- **WORK TASK**
Once you reach the line containing "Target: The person" in the data below, restate each line word for word up to and including the one containing "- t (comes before".

· · · ·

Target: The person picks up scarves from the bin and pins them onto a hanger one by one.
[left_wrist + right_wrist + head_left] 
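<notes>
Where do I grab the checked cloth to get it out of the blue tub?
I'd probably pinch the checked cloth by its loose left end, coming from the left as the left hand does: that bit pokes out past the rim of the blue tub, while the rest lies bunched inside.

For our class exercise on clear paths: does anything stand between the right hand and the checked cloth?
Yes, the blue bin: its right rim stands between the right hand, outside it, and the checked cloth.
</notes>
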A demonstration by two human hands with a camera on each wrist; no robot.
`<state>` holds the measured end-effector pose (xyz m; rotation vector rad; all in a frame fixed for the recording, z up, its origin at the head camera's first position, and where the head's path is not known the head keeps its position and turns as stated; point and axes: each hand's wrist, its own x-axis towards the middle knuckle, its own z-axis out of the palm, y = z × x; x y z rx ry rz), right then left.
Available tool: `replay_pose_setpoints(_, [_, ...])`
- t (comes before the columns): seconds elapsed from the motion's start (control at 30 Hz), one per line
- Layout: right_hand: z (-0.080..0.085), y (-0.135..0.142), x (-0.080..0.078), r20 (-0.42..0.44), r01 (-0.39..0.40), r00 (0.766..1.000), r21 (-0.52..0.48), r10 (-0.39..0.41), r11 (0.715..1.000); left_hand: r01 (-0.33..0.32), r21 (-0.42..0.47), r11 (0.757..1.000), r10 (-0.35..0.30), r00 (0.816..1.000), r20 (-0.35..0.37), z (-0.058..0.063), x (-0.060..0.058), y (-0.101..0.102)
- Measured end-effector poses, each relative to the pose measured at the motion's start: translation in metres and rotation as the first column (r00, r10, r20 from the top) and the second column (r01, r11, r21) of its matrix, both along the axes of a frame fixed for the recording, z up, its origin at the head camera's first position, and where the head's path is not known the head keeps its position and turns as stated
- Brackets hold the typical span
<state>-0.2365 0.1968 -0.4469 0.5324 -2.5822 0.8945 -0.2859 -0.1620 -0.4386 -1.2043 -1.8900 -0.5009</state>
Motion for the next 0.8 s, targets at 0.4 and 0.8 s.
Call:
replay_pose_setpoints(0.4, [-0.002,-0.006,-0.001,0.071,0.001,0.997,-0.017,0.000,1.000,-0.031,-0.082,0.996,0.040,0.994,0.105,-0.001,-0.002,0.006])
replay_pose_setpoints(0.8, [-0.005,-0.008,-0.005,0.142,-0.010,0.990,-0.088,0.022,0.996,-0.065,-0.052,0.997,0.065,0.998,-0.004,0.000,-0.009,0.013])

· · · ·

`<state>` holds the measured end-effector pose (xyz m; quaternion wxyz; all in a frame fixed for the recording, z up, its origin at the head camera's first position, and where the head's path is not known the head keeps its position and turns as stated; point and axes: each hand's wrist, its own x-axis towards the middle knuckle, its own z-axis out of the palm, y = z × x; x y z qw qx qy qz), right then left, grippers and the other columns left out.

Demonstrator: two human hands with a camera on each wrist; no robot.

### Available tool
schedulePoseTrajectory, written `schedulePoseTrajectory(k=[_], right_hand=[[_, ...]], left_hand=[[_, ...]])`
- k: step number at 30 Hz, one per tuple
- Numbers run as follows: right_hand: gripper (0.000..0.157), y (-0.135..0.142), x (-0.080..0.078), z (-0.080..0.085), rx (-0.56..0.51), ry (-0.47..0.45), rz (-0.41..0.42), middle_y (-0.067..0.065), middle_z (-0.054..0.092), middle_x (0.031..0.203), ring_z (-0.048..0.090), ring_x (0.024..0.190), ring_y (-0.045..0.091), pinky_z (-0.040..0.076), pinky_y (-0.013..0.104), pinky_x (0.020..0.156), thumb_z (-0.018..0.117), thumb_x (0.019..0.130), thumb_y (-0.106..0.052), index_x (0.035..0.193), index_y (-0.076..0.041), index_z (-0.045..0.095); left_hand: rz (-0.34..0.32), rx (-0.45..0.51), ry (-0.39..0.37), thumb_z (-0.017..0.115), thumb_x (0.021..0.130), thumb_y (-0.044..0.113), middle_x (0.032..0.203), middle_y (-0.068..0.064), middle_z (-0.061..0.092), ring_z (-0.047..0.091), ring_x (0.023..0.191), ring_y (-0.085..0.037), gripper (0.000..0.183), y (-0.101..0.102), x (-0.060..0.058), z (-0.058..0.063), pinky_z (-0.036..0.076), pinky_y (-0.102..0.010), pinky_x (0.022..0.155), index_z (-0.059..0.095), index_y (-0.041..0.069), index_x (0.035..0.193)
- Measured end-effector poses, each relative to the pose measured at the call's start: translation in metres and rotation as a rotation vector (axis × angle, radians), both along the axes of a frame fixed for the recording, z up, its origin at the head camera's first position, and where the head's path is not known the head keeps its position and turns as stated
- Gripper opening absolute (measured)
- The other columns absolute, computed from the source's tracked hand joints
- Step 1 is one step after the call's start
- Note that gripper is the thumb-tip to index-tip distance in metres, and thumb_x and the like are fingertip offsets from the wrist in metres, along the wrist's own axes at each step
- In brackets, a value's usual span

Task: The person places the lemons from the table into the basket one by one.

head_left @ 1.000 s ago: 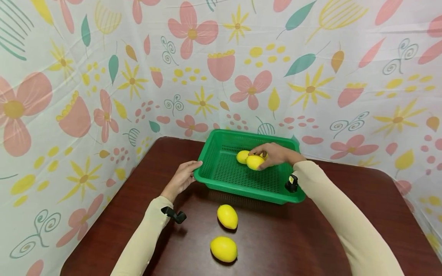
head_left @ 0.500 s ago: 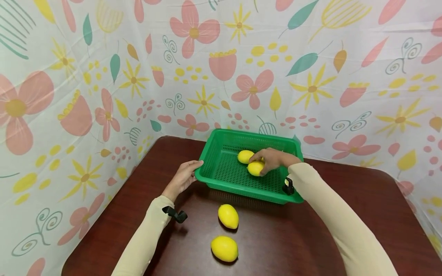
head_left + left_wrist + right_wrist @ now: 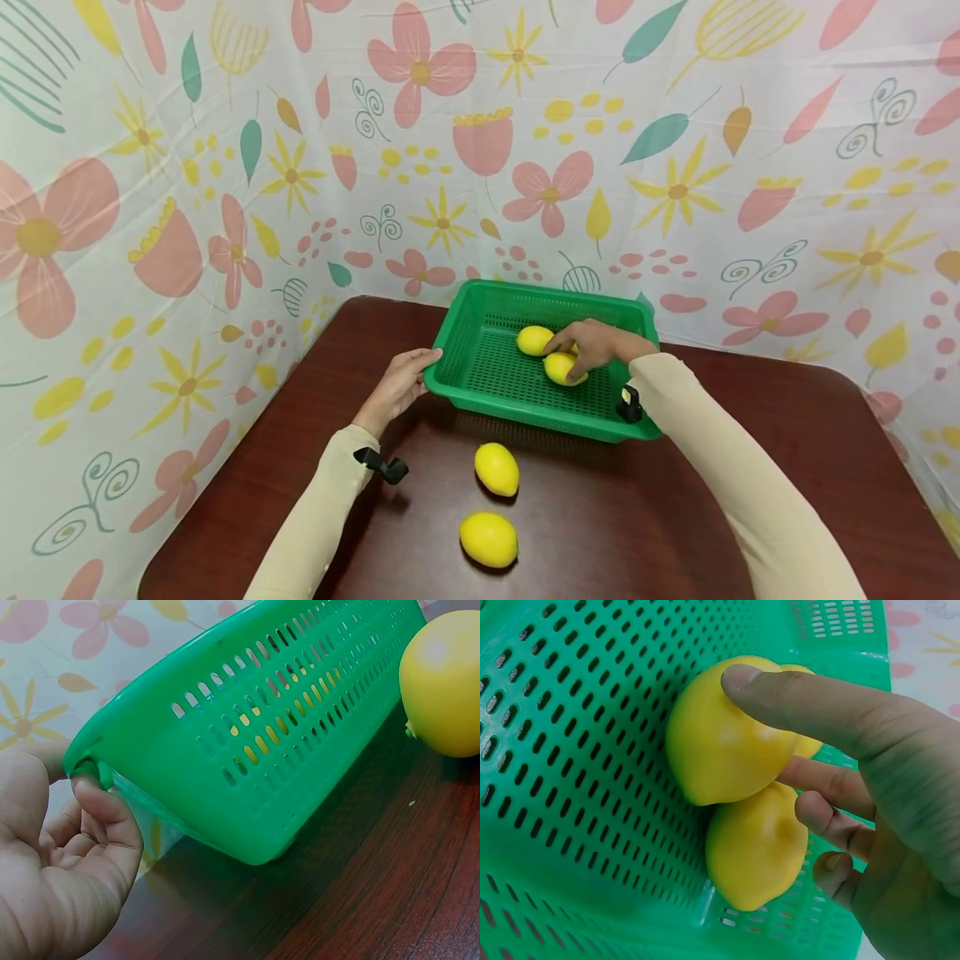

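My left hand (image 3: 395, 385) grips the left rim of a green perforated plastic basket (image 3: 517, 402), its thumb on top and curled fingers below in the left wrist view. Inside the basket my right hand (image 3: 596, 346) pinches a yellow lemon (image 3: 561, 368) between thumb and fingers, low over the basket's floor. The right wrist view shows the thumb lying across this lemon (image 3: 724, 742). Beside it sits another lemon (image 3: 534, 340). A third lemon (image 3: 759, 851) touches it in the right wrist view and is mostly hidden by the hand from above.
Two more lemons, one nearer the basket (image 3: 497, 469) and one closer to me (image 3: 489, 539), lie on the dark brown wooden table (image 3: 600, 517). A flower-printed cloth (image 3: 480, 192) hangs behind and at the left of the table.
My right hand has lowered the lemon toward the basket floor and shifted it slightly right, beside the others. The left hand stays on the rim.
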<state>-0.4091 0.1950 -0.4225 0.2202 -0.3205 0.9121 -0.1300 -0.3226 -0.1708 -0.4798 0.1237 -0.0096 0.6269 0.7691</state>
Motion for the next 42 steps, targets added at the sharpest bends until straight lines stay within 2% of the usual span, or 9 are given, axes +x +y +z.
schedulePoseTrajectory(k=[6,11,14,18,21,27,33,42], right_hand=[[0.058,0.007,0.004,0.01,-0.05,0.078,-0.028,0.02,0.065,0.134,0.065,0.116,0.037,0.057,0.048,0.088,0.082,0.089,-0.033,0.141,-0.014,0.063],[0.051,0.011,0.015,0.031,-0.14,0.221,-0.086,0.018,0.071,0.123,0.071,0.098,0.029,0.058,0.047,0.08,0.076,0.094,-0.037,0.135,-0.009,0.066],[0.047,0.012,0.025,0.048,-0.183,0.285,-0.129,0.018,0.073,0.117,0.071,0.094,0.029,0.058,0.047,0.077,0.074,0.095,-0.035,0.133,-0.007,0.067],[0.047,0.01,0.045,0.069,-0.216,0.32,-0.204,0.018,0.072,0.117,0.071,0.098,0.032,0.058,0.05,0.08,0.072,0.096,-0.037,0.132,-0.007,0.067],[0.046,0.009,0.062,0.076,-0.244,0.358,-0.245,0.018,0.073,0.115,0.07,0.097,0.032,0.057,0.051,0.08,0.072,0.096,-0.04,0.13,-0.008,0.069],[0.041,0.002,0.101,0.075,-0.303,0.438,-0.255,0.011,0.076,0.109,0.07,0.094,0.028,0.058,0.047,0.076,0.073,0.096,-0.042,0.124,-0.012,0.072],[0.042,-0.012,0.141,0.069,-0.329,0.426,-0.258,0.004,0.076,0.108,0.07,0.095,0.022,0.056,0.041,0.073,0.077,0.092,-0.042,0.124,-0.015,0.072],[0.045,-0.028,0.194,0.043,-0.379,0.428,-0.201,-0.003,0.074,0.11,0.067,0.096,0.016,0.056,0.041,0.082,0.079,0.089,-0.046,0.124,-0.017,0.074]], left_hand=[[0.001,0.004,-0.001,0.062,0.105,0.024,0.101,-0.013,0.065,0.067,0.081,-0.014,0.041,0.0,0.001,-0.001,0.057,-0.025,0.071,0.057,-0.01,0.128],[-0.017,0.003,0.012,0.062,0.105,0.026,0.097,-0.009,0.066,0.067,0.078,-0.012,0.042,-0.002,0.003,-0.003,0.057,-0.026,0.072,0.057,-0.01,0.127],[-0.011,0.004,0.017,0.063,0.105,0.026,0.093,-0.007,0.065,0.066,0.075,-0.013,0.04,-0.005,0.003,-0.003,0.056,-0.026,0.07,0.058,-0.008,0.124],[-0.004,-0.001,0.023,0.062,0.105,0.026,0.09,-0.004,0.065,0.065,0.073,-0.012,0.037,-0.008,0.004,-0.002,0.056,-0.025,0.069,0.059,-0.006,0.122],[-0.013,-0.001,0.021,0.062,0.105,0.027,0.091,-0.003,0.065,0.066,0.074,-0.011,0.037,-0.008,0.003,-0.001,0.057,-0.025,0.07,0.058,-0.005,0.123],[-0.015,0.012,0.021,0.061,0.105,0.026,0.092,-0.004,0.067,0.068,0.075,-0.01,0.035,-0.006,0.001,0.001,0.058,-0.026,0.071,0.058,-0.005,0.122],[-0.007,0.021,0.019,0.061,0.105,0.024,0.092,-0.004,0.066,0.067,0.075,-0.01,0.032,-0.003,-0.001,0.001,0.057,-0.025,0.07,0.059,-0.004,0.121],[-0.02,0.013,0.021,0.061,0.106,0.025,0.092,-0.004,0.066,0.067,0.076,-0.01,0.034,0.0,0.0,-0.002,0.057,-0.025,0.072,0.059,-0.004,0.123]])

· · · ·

- **RESPONSE TO THE TASK**
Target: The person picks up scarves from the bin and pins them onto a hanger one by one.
[left_wrist + right_wrist + head_left] 
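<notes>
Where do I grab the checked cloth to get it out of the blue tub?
I'd probably pinch the checked cloth by its loose left end, coming from the left as the left hand does: that bit pokes out past the rim of the blue tub, while the rest lies bunched inside.

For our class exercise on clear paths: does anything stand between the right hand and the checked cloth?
Yes, the blue bin: its right rim stands between the right hand, outside it, and the checked cloth.
</notes>
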A demonstration by two human hands with a camera on each wrist; no robot.
`<state>` holds the measured end-effector pose (xyz m; rotation vector rad; all in a frame fixed for the recording, z up, its origin at the head camera's first position, and where the head's path is not known the head keeps its position and turns as stated; point and axes: each hand's wrist, its own x-axis towards the middle knuckle, its own z-axis out of the palm, y = z × x; x y z rx ry rz), right then left.
Available tool: `replay_pose_setpoints(_, [_, ...])`
- t (comes before the columns): seconds elapsed from the motion's start (control at 30 Hz), one per line

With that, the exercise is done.